また、富国強兵政策によりヨーロッパから盛んに近代的な火薬技術を導入するようになる。日本独自の火薬技術も発展し、日本海軍に制式採用された下瀬火薬は、 その強力な破壊力から日露戦争では大活躍した。
[編集] チリ硝石
チリ硝石の生成原因にはさまざまな説があり、確定していない。 有機原因説としては、海草など植物起源説、野鳥の糞など動物起源説、無機原因としては稲妻など気象現象起源説、地殻活動による説などがある。 現時点で最有力視されているのは、一番最後の説である。
[編集] 火薬、爆薬の種類
- 黒色火薬
- 硝酸カリウム(硝石)75%、硫黄10%、木炭15%を混合したもの。花火の揚げ薬や大玉の割薬、導火線の心薬に用いられる。吸水性が高いため湿気に弱く、静電気や衝撃に敏感なため爆発事故も多い。以前は製造工場で原料を撹拌するローラーが容器の底と衝突して爆発する事故が多発したが、現在は容器の底と直接接触しないような懸架式ローラーになっているため、製造段階での爆発事故はほとんどない。花火などをほぐして遊ぶと、中に入っている黒色火薬が静電気や摩擦などで発火する場合があるため、花火に注意書きがされている。
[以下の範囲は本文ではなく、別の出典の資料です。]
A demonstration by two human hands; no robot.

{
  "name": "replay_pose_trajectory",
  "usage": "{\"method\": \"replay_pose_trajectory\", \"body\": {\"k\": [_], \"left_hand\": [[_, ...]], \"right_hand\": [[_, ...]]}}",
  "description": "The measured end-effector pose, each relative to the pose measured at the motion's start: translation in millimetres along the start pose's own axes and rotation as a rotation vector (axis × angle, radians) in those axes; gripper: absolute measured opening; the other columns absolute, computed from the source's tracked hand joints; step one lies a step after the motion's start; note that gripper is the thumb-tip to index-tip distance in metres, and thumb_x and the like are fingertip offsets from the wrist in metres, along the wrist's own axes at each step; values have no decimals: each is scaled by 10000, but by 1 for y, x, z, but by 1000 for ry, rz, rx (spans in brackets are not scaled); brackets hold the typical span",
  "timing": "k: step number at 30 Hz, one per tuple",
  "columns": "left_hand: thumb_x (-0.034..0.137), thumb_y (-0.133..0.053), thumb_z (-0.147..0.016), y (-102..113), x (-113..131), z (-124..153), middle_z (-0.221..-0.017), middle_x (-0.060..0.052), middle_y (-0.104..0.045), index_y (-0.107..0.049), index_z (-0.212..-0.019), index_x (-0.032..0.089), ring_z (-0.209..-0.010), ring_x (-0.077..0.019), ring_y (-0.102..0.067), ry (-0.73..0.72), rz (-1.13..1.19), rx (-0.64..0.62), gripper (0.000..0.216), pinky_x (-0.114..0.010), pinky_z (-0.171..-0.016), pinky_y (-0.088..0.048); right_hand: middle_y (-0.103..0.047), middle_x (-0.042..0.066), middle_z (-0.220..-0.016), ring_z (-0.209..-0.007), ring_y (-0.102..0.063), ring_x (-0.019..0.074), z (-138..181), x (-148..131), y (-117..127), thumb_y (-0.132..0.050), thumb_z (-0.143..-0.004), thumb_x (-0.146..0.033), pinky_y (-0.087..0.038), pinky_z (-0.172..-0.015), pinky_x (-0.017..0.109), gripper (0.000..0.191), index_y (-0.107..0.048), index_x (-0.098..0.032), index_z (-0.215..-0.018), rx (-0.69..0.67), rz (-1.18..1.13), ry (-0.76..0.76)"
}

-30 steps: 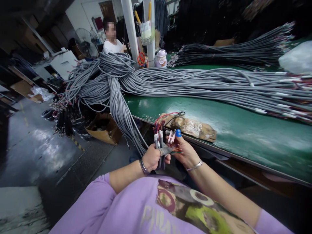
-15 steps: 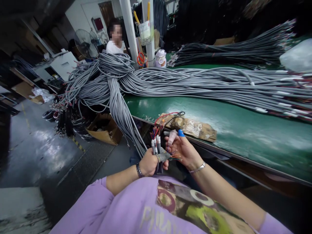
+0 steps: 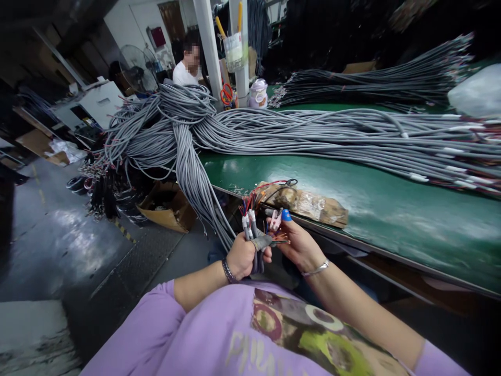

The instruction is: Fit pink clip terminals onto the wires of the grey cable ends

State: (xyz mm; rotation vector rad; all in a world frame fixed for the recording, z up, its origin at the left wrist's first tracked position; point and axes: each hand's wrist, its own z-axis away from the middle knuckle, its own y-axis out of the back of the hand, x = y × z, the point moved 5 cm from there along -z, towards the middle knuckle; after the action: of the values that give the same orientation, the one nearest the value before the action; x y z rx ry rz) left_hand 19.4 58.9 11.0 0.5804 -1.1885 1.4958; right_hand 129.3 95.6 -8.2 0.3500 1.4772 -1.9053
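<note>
My left hand (image 3: 241,256) is closed around a small bunch of grey cables (image 3: 253,230), held upright in front of my shirt. White sleeves ring the cable ends, and thin red, blue and orange wires (image 3: 250,202) fan out above them. The left thumb wears a grey cover and presses on another cable end, whose orange strands (image 3: 279,238) point right. Close beside those strands is my right hand (image 3: 298,241), fingers curled together, with blue tape on one tip and a pale pink wrap on another. Whatever lies between its fingertips is too small to make out.
A green table (image 3: 376,230) carries a long bundle of grey cables (image 3: 313,133) and a darker bundle (image 3: 371,83) behind. A taped cardboard strip (image 3: 313,203) lies at the near edge. Cables hang over the left edge near a cardboard box (image 3: 168,209). A person (image 3: 185,73) sits behind.
The cable bunch has tipped slightly left in my left hand. My right fingers have shifted a little, the blue-taped tip moving left. The person behind has turned their head.
</note>
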Motion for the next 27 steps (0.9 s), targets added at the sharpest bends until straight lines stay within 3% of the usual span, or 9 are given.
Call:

- 通常の黒色火薬より燃焼速度、破壊力が共に大きい火薬を作るには、硝酸カリウムの代わりに、過塩素酸カリウムを使用する。塩素酸カリウムは大変危険な薬品であるため、扱いに注意が必要である。また、エタノール漬け炭素を使用することで、燃焼速度を上げることが出来る。
- 綿火薬
- セルロース(脱脂綿等)を濃硝酸と濃硫酸の混合物により、硝酸エステル化することでニトロセルロースが得られる。爆発威力は小さいが、燃焼時の発煙が少ない「無煙火薬」として銃弾や砲弾の装薬に使われる。太平洋戦争末期には、民間から「ふとん」を供出させ、綿火薬を製造した。
- 下瀬火薬
- ピクリン酸を主原料とした黄色の火薬で、腐食性、毒性を持ち、非常に鋭敏であるが、爆発力は高い。旧日本海軍で弾薬として用いられ、日本海海戦での勝利をもたらした一因とされる。取り扱いは難しく、しばしば砲身の破壊(筒発)を招いた。弾薬庫前での火遊びが原因とされているが、日露戦争後、戦艦三笠は同火薬の暴発事故により軍港内で着底している。
- 硝安油剤爆薬
- 硝酸アンモニウム(硝安)94%と軽油や灯油6%を混合した爆薬。非常に爆発しにくいが、安価な上、安全性が高い。硝安爆薬やAmmonium Nitrate Fuel Oil explosiveからANFO(アンホ)爆薬とも呼ばれる。
- スラリー爆薬
- 硝安と水の混合物を主体とする爆薬。含水爆薬、エマルジョン爆薬とも呼ばれる。いろいろなタイプがある。
- 泥状で流し込むタイプは鈍感で強力な起爆薬が必要である。ゴム状で、やや感度を上げて雷管で起爆できるタイプもある。耐水性が強くANFOより起爆しやすいが低温に弱い。
- たくさんの気泡を含ませることにより爆発しやすくなるので、中空のガラスビーズを混ぜる。
- カーリット
- 過塩素酸アンモニウムを主体とする爆薬。日本では成分の違いにより黒、紫、樺、藍、青等に分けられている。カーリットの名前は発明者のスウェーデン人O・B・カールソンにちなむ。
- ダイナマイト
- ノーベルが発明した爆薬。ニトログリセリンは爆発感度が大きいため、取扱に危険が伴うが、珪藻土に滲みこませる、あるいはニトロセルロースと混合してゲル化するなどして固化すると爆発感度が下がり、雷管を用いないと爆発しなくなる。日本では「松」「桐」「榎(えのき)」などのグレードに分けられている。
- ペンスリット
- 四硝酸ペンタエリスリット。ペンスリットの他、ニペリットとも呼ばれる。白色の結晶性粉末で化学式は C(CH2ONO2)4 である。爆発威力が大きい、熱に対して鈍感、自然分解を起こしにくい、など優れた特徴を持つ爆薬である。プラスチック爆弾の材料として用いられる。
- TNT
- TNTとは2,4,6-トリニトロトルエンの略称である。衝撃や熱に対してきわめて鈍感、毒性が少ない、金属を腐食しない、など優れた特性を持つため、爆薬として広く用いられている。火薬の代表として、核爆弾の威力を表す単位「TNT換算」に使用されている。TNT火薬は前述のとおり衝撃や熱に対し鈍感であるため、導火線では爆発しない、爆発させる時はTNT本体に雷管を埋め込んで起爆させて爆発させる。
- ヘキソーゲン
- シクロトリメチレントリニトラミン(1,3,5トリニトロ-1,3,5-トリアジナン)。ヘキソーゲンはTNTに代わる高性能爆薬として開発された。RDXの略称が用いられる。主に軍用。
- オクトーゲン
- 正式名称1,3,5,7-Tetranitro-1,3,5,7-tetraazacyclooctane(CAS).Octahydro-1,3,5,7-tetranitro-1,3,5,7-tetrazocine(IUPAC)。別名にシクロテトラメチレンテトラニトラミン, HMXなどがある。
- 過酸化アセトン
- 過酸化アセトン(かさんかあせとん、Acetone Peroxide)は有機過酸化物の1種。高性能爆薬として使用される。最近ではロンドン同時多発テロで使用された。
- 笛薬
- 安息香酸カリウムと過塩素酸カリウムの混合物である。燃焼時に高い音響を発生し、「笛ロケット」という種類のロケット花火等に使われる。
- ニトログリコール(nitroglycol)
- 二硝酸グリコールとも呼ばれる。ダイナマイトなどに使用される。
- ピクリン酸
- フェノールをニトロ化したものである。トリニトロトルエンより破壊力がある。
- コンポジション爆薬
- 混合爆薬の一種で、A-3・B・C・C-4などの種類がある。
- PBX爆薬
- 砲弾やミサイルの炸薬として広範囲に使用されている。
- ヘキサニトロヘキサアザイソウルチタン(HNIW)
- 現時点で量産可能な爆薬としては最大の威力を持つ。
- FOX-7
- 研究中の高性能爆薬、実用化はされていない。
- トリアミノトリニトロベンゼン
- 実用爆薬中、最も安定性が高い爆薬で高い信頼性を要求される用途に用いられる。